I'll protect for you.
「うわ、すご」
一瞬敵か味方か分からなかった。
遠くの島で天に向かって吠える巨熊の威容に、灰音は軽く笑う。
「灰音、あまり勝手に動かないでくれ。無駄な魔力は消費したくないんだ」
「なーに言ってんの?焔季の魔力底なしじゃん」
「お前には劣るさ」
後ろ向きに歩きながらイタズラっぽく笑う灰音に、紅は真紅のコートをはためかせる。
なぜアイドルであるハイネが、戦場の最前線にいるのか?その理由は簡単だ。
彼女は毎日試験場で行われている調査員候補生の訓練に、運動、と称してよく混ざっていてた。
その結果、生存訓練、戦闘訓練に於いて化物じみたスコアを連発し、遂には模擬戦でAMSCUの隊長格を病院送りにしてしまう始末。
本作戦への参加を希望するハイネに意見出来る者など誰もおらず、しかし正式な調査員でもない彼女を戦地に送るのは憚られる、だがこの緊急事態、即戦力とも言える彼女の力は必須。
そこで国は、ハイネの契約事務所の幹部でもあり、1級の紅をお目付け役として側に置いたのだ。
本作戦中、ハイネへの指令は目に付いたモンスターの滅殺のみ。要するに、ほぼ自由行動である。
だからと言って、彼女が嬉々として最前線まで独走し切り込む様なバーサーカーだとは、国とて夢にも思わなかっただろう。

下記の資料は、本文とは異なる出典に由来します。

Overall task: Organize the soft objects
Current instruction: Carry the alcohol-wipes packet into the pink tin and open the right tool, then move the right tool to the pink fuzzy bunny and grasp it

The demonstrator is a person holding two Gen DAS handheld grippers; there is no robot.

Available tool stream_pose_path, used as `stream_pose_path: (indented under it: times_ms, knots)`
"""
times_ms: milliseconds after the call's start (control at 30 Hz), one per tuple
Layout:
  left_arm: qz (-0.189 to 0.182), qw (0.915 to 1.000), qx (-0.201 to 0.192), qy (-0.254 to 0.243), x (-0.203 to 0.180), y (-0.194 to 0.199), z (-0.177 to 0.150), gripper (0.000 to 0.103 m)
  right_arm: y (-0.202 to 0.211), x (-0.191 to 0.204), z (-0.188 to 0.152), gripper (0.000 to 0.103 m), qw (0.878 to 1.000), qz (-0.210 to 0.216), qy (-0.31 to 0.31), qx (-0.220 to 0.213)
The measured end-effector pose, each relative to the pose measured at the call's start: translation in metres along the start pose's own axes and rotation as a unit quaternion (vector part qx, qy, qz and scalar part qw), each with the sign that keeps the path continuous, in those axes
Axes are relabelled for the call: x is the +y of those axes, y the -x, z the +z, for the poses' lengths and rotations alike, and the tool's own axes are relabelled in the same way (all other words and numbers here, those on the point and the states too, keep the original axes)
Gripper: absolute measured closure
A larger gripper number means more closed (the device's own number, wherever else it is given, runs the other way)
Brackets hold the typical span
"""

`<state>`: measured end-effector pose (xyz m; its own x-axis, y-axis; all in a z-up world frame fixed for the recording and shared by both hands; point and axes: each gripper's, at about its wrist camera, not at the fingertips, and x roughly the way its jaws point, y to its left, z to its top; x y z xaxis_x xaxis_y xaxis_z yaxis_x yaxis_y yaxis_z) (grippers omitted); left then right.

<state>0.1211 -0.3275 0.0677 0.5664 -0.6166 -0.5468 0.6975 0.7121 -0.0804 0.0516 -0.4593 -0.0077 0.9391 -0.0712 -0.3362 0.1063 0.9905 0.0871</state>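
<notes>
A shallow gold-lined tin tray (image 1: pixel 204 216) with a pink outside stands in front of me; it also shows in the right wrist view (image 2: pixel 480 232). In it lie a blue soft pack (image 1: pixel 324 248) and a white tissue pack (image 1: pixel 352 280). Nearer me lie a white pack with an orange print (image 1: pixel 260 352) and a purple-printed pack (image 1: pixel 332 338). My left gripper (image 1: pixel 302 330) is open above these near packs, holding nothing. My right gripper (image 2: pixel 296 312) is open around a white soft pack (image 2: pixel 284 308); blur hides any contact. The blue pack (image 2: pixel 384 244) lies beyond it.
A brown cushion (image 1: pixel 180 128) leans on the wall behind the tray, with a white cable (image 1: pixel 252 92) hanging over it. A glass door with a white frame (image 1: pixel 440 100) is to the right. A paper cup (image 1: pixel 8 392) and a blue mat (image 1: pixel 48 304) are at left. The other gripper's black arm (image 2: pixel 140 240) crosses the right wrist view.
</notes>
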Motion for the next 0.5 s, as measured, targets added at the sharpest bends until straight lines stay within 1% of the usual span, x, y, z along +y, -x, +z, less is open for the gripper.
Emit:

出発地点のモンスターを早急に殴殺した灰音は、現在、先に行ってしまったダーリンに甘えるため、東条を追って森の中をスタスタと歩いていた。
「桐将君は〜……あっちかな」
「……デカい魔力反応が幾つかある。どれが東条か分かるのかい?」
「?勿論。焔季分かんないの?」
「当たり前だろ」
ジト目を送る紅を目に、灰音はニヤ〜、と勝ち誇った様な笑みを浮かべる。
「……焔季も、恋をすれば分かるよ」
「ふっ……小娘が」
逆立つ魔力から灰音が逃げ出した。
……今回は沖縄ぶりに3人で戦えると思ったのに。それに桐将君と3日も会ってない。久しぶりに沢山甘えようと思ったのに。
心の中で愚痴る灰音は、
「……」
そこで割り込んできた雑念に顔を顰める。
何やら最近ネット内で、あの毒蜘蛛が桐将君の彼女だとかいうデマ情報をよく見る。
その中には自分の知らない場所や時間、笑顔の彼の写真が沢山あるのだ。
もしかして僕よりもあの蜘蛛女を……。
灰音はそんなことを考えてしまった自分の頬をペチペチと叩き、脳内に現れた紗命を蹴り殺す。
(……そういえばあの女、この前桐将君と映画デートしてたよね。桐将君は僕達をぶつけないように隠してるみたいだけど、夫婦の間に隠し事なんていけないと思うんだよね)
灰音は飛び掛かってくるモンスターの首を片手でもぎながら頭を悩ませる。
「……はぁ」
(GPSは見つかって怒られちゃったし、これじゃあ精神の監視は出来ても、行動の監視が出来ないよ。……まったく、あの女がいなかったらこんな事に悩む必要もなくなるのに、)
「……もういっそ、戦死に見せかけて殺してやろうか(ボソ)」
一瞬影が落ちた彼女の表情に、紅が溜息を吐く。
「……あーもうっ、やめやめ、また桐将君に怒られちゃう。……はぁあ」
灰音は腰を伸ばし、大きく天を仰ぐ。
……彼が僕を好きと言ってくれる限り、僕は彼に尽くすと決めたんだ。
ほんと、いじわるな人。
恋人の自由奔放ぶりに呆れる灰音は、クス、と笑い魔力を纏う。
「……焔季、」
「あぁ、……あれは手強そうだな」
遠方より飛来する、飛竜の大群。
その先頭を飛ぶ、1匹の黒い龍。
紅がふわりと浮かぶ、
「灰音、あのドラゴンは任せる。私は雑魚を狩る」
「周りのも別に雑魚ってわけじゃないと思うけど、……何で今日そんなに省エネなのさ?」
「別に、」
「ふーん、あっそ」
別に良いけど、と準備をする灰音をチラリと見た後、
「……(お前のためでもある)」
紅は磁力を纏い天高く飛翔した。